AIM OF THE TASK: Taking the line with "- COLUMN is" as the first and the line with "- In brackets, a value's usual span" as the last, set down exactly every line in that range from the entries below, and no more.

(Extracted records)
|---|

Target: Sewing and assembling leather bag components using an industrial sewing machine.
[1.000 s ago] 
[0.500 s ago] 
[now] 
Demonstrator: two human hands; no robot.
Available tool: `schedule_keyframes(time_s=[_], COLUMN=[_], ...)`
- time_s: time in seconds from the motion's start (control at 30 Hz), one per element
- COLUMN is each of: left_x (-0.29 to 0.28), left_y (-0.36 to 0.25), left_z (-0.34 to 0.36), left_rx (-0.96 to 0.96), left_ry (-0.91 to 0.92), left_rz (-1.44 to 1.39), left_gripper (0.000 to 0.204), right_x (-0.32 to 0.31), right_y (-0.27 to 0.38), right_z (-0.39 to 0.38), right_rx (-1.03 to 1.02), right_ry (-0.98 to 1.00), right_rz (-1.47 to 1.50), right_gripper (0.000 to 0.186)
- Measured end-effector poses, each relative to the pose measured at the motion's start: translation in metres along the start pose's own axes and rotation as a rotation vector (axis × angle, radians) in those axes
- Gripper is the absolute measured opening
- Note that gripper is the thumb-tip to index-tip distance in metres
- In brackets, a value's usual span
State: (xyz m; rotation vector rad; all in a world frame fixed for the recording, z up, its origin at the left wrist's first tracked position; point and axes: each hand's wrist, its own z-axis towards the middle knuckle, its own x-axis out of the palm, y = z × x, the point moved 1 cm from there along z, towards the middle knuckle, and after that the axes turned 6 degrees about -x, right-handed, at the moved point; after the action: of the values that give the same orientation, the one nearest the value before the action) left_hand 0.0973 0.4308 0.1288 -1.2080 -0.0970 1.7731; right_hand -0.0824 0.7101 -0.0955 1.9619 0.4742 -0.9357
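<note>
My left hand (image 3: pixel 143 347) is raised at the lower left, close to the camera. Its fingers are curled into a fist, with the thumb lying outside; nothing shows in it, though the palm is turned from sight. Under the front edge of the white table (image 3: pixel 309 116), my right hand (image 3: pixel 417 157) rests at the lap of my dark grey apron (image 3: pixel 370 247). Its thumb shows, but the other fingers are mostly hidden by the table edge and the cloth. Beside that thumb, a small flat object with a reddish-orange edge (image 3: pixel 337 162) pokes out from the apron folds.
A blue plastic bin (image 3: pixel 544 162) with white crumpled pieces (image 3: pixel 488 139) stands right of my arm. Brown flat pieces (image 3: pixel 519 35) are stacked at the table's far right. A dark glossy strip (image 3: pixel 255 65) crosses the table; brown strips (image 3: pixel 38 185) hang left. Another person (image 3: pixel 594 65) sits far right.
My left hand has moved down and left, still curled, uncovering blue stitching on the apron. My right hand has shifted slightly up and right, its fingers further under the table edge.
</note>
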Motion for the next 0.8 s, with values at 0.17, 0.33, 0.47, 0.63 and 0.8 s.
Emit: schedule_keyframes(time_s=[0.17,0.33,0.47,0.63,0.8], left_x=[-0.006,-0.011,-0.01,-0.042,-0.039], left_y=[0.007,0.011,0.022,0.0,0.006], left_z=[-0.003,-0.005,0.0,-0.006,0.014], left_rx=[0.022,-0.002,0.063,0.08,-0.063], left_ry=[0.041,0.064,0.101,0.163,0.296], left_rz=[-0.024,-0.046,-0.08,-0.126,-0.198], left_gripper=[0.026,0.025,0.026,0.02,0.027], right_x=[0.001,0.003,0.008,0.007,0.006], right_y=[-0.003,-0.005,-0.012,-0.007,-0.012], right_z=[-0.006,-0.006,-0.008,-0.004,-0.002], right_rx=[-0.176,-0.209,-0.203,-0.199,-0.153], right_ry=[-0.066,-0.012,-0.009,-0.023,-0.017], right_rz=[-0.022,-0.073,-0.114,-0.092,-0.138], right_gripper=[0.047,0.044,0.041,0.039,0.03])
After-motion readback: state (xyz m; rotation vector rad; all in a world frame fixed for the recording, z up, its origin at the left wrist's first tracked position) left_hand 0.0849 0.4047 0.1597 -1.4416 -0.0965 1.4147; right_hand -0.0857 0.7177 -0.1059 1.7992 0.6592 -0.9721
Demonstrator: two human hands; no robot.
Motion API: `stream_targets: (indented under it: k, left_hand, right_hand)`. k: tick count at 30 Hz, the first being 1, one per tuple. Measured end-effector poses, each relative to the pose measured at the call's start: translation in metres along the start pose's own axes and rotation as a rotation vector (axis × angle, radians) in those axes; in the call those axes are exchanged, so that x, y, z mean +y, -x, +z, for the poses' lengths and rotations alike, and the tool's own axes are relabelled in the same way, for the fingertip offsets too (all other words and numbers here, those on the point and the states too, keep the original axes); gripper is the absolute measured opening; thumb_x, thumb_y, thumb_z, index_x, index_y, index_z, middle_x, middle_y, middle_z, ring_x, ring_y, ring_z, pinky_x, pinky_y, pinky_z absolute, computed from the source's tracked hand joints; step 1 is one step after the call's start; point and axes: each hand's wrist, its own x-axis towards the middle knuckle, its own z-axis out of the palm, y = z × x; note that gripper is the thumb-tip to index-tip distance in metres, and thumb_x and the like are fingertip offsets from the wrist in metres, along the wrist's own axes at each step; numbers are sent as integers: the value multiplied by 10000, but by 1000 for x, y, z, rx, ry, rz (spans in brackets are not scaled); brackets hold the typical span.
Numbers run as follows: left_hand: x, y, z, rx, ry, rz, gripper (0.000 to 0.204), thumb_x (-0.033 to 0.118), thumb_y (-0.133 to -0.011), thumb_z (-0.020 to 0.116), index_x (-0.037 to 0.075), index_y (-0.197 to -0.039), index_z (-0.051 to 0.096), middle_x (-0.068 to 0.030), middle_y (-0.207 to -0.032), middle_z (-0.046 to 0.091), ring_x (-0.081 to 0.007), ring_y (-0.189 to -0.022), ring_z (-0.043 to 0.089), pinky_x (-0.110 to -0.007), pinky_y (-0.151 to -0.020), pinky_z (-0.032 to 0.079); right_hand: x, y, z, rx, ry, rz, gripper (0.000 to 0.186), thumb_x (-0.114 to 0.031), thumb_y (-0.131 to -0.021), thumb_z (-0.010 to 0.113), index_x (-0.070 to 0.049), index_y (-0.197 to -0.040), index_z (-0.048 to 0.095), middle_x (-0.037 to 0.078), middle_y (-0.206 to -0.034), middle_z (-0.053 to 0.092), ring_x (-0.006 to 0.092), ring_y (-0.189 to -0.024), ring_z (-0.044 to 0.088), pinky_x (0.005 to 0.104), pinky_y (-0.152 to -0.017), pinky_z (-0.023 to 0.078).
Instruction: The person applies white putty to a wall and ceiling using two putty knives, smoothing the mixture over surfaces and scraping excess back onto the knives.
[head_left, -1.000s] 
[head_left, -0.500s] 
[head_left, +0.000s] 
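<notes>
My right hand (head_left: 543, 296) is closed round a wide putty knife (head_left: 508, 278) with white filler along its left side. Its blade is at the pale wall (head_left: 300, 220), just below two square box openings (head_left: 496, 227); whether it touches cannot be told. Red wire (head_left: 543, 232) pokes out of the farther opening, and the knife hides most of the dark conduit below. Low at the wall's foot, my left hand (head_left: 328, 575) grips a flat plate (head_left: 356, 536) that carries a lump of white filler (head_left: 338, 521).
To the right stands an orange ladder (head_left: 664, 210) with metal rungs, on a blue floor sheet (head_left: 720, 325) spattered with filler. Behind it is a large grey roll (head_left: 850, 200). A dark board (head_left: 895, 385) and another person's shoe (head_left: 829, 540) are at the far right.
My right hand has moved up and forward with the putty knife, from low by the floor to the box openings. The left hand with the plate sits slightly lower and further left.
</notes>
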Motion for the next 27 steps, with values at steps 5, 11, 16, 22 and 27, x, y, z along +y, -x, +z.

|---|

RESULT:
- COLUMN is each of: left_x (-0.29 to 0.28), left_y (-0.36 to 0.25), left_z (-0.34 to 0.36), left_rx (-0.96 to 0.96), left_ry (-0.91 to 0.92), left_rz (-1.44 to 1.39), left_gripper (0.000 to 0.204), right_x (-0.32 to 0.31), right_y (-0.27 to 0.38), right_z (-0.39 to 0.38), right_rx (-1.03 to 1.02), right_ry (-0.98 to 1.00), right_rz (-1.47 to 1.50), right_gripper (0.000 to 0.186)
- Measured end-effector poses, each relative to the pose measured at the motion's start: translation in metres along the start pose's own axes and rotation as a rotation vector (axis × angle, radians) in those axes
- Gripper is the absolute measured opening
- Note that gripper is the thumb-tip to index-tip distance in metres
- In brackets, a value's usual span

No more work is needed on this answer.